**About this exercise**: Your answer must be a word-for-word copy of the data.
= = = =
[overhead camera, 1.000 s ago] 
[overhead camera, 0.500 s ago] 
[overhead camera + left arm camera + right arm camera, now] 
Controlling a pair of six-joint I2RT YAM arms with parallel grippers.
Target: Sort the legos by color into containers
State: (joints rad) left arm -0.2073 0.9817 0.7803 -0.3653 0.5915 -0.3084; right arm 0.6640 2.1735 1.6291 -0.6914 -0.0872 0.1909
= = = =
**Answer**:
[overhead camera, 1.000 s ago] 
[overhead camera, 0.500 s ago] 
[overhead camera + left arm camera + right arm camera, now] 
Controlling a pair of six-joint I2RT YAM arms with parallel grippers.
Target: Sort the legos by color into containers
State: (joints rad) left arm -0.2073 0.9817 0.7803 -0.3653 0.5915 -0.3084; right arm 0.6640 2.1735 1.6291 -0.6914 -0.0872 0.1909

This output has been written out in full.